Eleven-year-old Zoë is a survivor. Her fiery independence has seen her through a series of adults who “don’t stick,” and she trusts no one, including Uncle Henry, who has just taken her in after the death of her neglectful mother. Henry is a renowned sculptor of what Zoë skeptically calls “wild things.” Other wild things slip through Henry’s North Carolina woods unnoticed until Zoë’s arrival catapults them into the spotlight, with life-changing consequences for everyone. In her debut novel, Carmichael gives a familiar plot fresh new life in this touching story with a finely crafted sense of place. Zoë’s first-person narration alternates with the observations of a feral tomcat who provides hints to the past, and an array of well-drawn eccentric characters add additional sparkle to the magic-touched story. Zoë’s fierce, funny voice is compelling, whether she is describing tense standoffs or moments of rare vulnerability that go straight to the heart. Carmichael uses a sure, light touch to portray the gradual blooming of trust among the story’s many wild things in this satisfying tale. Grades 5-8. --Lynn Rutan

Review

* "... Strongly drawn characters - Zoe, Henry and the people in their small town - come alive on the pages of this debut novel...A tribute to the power of story, this is ultimately a tale of hope and redemption. Zoe Royster, peer to the literary heroines she so loves, is as memorable in her own way as the Great Gilly Hopkins, Opal Buloni and Anne Shirley." --Kirkus Reviews, Starred Review

"It's hard to resist the voice of 11-year-old narrator Zoe, who stars in Carmichael's (Bear at the Beach) swiftly-paced first novel, alongside a supporting cast of eccentric characters nearly as wild as she...[The] cluster of quirky, winning characters will feel like a throng of old friends by story's end." --Shelf Awareness

"... Carmichael's a smooth and evocative stylist, and the classic elements of the orphan story retain their appeal as Zoe begins to come to terms with her sad past in the face of her loving present...Zoe...is at times a new-millennium Shirley Temple in her relentlessly adorable moppetry..." --The Bulletin of the Center for Children's Books

Carmichael's a smooth and evocative stylist, and the classic elements of the orphan story retain their appeal as Zoe begins to come to terms with her sad past in the face of her loving present...Zoe...is at times a new-millennium Shirley Temple in her relentlessly adorable moppetry. --The Bulletin of the Center for Children's Books

It's hard to resist the voice of 11-year-old narrator Zoë, who stars in Carmichael's (Bear at the Beach) swiftly-paced first novel, alongside a supporting cast of eccentric characters nearly as wild as she.

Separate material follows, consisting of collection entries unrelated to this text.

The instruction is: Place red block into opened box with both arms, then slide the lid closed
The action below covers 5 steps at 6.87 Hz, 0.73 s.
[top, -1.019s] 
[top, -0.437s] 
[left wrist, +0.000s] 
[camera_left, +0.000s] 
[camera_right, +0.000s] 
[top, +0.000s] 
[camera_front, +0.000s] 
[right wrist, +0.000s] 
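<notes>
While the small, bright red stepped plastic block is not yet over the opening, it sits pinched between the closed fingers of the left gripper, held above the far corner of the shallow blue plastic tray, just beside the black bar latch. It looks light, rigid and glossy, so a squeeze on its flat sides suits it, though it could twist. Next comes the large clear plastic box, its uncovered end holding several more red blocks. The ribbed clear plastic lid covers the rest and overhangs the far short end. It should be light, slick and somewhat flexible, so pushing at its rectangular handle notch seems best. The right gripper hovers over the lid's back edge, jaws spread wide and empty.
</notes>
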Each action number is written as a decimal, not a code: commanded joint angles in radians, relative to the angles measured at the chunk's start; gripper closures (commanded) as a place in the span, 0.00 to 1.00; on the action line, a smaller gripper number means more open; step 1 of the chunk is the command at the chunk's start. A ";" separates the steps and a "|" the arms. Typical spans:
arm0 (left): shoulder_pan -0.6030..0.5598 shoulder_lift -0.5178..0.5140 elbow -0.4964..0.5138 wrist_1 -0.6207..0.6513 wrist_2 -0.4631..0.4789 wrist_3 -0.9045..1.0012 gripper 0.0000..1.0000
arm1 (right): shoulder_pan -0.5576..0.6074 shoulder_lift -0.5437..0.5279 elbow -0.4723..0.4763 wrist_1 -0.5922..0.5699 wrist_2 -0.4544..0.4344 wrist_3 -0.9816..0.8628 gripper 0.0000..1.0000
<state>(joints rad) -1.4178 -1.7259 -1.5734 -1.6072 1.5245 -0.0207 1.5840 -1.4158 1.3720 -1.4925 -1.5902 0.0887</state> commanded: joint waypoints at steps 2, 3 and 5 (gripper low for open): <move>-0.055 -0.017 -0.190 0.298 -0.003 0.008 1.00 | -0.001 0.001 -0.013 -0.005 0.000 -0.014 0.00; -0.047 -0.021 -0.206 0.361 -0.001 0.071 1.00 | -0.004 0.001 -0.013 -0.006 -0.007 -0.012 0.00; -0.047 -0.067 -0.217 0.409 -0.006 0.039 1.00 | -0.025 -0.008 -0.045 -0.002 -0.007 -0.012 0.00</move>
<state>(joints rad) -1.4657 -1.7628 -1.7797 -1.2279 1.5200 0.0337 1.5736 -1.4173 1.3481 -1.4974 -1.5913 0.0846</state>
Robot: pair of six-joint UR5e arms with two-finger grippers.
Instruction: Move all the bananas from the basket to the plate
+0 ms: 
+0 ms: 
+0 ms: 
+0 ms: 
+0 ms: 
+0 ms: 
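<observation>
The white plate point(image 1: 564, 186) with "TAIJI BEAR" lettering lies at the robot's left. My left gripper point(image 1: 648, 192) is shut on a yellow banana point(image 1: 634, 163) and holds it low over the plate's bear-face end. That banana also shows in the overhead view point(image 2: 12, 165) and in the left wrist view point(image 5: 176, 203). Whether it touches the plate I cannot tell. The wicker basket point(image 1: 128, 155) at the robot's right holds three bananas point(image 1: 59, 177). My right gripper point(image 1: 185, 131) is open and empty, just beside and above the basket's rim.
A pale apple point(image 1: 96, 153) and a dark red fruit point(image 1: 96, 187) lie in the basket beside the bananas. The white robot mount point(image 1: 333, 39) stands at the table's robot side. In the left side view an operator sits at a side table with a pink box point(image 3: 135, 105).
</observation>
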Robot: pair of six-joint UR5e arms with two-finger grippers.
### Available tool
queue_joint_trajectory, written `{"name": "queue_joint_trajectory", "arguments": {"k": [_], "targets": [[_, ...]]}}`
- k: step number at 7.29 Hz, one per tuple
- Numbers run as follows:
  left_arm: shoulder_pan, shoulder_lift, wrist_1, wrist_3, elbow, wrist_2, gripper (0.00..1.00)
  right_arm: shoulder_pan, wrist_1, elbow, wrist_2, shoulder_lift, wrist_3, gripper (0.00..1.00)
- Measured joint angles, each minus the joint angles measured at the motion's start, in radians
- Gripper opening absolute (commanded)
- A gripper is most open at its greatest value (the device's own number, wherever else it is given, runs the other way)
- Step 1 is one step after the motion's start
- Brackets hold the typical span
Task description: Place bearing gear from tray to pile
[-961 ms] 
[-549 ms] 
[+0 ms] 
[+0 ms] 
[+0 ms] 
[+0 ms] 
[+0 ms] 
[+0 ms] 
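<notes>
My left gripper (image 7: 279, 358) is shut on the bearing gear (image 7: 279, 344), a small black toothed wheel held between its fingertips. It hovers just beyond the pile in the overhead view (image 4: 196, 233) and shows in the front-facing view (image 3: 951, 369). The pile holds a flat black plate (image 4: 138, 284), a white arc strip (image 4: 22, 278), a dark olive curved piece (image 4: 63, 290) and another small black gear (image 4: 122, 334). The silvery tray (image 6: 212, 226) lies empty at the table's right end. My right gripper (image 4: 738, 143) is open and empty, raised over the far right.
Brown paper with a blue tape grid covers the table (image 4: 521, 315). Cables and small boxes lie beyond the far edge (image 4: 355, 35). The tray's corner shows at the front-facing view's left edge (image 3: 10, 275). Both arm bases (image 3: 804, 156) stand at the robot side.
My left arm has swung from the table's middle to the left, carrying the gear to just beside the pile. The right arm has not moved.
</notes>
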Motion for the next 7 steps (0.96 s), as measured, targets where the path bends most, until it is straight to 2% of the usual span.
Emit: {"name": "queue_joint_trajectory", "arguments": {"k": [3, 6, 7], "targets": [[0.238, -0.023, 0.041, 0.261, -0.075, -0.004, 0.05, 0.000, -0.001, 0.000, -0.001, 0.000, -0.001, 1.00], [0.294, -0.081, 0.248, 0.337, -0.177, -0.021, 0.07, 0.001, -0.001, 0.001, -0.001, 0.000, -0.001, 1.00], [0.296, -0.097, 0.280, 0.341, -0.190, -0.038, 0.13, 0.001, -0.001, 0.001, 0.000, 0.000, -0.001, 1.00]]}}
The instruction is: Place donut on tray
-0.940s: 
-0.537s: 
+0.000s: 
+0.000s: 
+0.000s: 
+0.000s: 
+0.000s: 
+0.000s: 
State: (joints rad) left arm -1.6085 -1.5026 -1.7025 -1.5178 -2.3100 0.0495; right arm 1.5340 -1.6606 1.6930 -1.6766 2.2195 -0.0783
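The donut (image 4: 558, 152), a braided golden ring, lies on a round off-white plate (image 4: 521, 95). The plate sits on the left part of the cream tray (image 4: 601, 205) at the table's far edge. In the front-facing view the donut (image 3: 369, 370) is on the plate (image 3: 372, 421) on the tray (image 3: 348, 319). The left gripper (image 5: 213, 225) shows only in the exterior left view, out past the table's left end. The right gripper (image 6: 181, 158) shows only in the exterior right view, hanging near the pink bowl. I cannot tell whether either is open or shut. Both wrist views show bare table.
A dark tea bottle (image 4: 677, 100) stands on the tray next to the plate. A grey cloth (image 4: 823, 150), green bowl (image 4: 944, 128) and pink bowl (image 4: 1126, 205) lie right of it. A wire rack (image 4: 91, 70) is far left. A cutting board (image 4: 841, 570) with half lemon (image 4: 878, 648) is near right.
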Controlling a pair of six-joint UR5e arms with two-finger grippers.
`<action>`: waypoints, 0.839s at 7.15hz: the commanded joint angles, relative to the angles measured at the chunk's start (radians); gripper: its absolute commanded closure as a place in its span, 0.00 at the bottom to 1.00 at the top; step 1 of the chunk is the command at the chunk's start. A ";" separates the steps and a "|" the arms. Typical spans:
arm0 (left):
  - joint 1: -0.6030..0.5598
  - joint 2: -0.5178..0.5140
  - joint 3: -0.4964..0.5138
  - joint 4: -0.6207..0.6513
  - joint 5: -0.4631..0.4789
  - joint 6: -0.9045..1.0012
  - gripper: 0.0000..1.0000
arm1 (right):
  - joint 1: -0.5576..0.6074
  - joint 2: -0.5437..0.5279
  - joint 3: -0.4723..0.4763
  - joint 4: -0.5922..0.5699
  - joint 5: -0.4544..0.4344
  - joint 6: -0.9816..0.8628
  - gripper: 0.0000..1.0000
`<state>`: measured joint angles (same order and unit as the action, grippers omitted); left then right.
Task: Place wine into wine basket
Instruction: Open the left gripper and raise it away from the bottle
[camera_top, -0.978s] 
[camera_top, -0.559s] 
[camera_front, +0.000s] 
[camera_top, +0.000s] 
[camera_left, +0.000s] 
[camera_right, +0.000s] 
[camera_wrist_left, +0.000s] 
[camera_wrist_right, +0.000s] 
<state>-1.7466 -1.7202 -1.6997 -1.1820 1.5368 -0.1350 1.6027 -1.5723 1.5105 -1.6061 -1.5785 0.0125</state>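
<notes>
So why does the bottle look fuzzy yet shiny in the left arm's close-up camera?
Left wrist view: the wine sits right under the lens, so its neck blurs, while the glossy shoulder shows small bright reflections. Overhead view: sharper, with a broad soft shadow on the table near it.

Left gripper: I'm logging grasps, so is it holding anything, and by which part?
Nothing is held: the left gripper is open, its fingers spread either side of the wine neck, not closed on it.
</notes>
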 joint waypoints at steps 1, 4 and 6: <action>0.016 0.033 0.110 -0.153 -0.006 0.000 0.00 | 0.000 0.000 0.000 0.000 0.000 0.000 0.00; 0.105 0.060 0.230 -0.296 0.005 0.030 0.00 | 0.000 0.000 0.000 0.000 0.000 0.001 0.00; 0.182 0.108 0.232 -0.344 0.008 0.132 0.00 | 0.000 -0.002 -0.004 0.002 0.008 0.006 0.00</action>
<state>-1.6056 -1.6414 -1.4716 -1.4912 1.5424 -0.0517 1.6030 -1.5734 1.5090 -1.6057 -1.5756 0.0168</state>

A feral black-and-white cat, for example, whose perspective unfolds through an occasional third-person narrative (and fills in some of the characters' background), suspects human beings just as much as Zoë does. Their reluctance to trust and their gradual softening (the feline for Zoë, and Zoë for her uncle) run in tandem. Despite her age, Zoë's had enough life experiences to fill the memoir she's started writing. Her mentally unstable mother went from man to man before finally taking her own life--which is how Zoë wound up with Uncle Henry Royster, the half-brother of the father she never met who's also deceased. The girl and her uncle's matching gap-toothed smiles and red hair attest to their common DNA; they also share a rather prickly independent-minded personality. But as time goes on, they grow quite fond of each other. Zoë, who always found refuge in the library, warms to Henry's book collection ("Next to animals, I loved books more than anything"), and she rethinks her initial impression of her fifth-grade teacher, Ms. Avery ("dumb as petunias"), when the woman starts leaving books for Zoë and gives her time and space in the back of the room during the school day. Carmichael portrays a small Southern town with its requisite busybodies and odd personalities as well as a history of social dynamics that stretches back at least a generation. A rundown cabin in the woods and a mysterious white deer with an evasive companion introduce additional intrigue that helps Zoë to discover who she is in the world, both literally and figuratively. At times, the third-person sections focused on the cat (whom Zoë names Mr. C'mere) feel intrusive, but the relationship between the cat and the heroine is so essential to Zoë's development that readers will likely overlook this narrative device. This cluster of quirky, winning characters will feel like a throng of old friends by story's end.--Jennifer M. Brown --Shelf Awareness

More About the Author

Booklist said of award-winning author-illustrator Clay Carmichael's new novel "Brother, Brother": "[A] character-driven work that rides on the compassionate nature of the protagonist, set in a richly described landscape of sand and sea. Carmichael makes a powerful case for the influence of a loving family, be it blood relatives or family of choice. She has an ear for teen dialogue and captures the teasing energy of flirtation as well as the jocular, determinedly unsentimental exchanges of young men. With a road trip, family secrets, and romance, there's a pleasing fullness and symmetry that should draw readers."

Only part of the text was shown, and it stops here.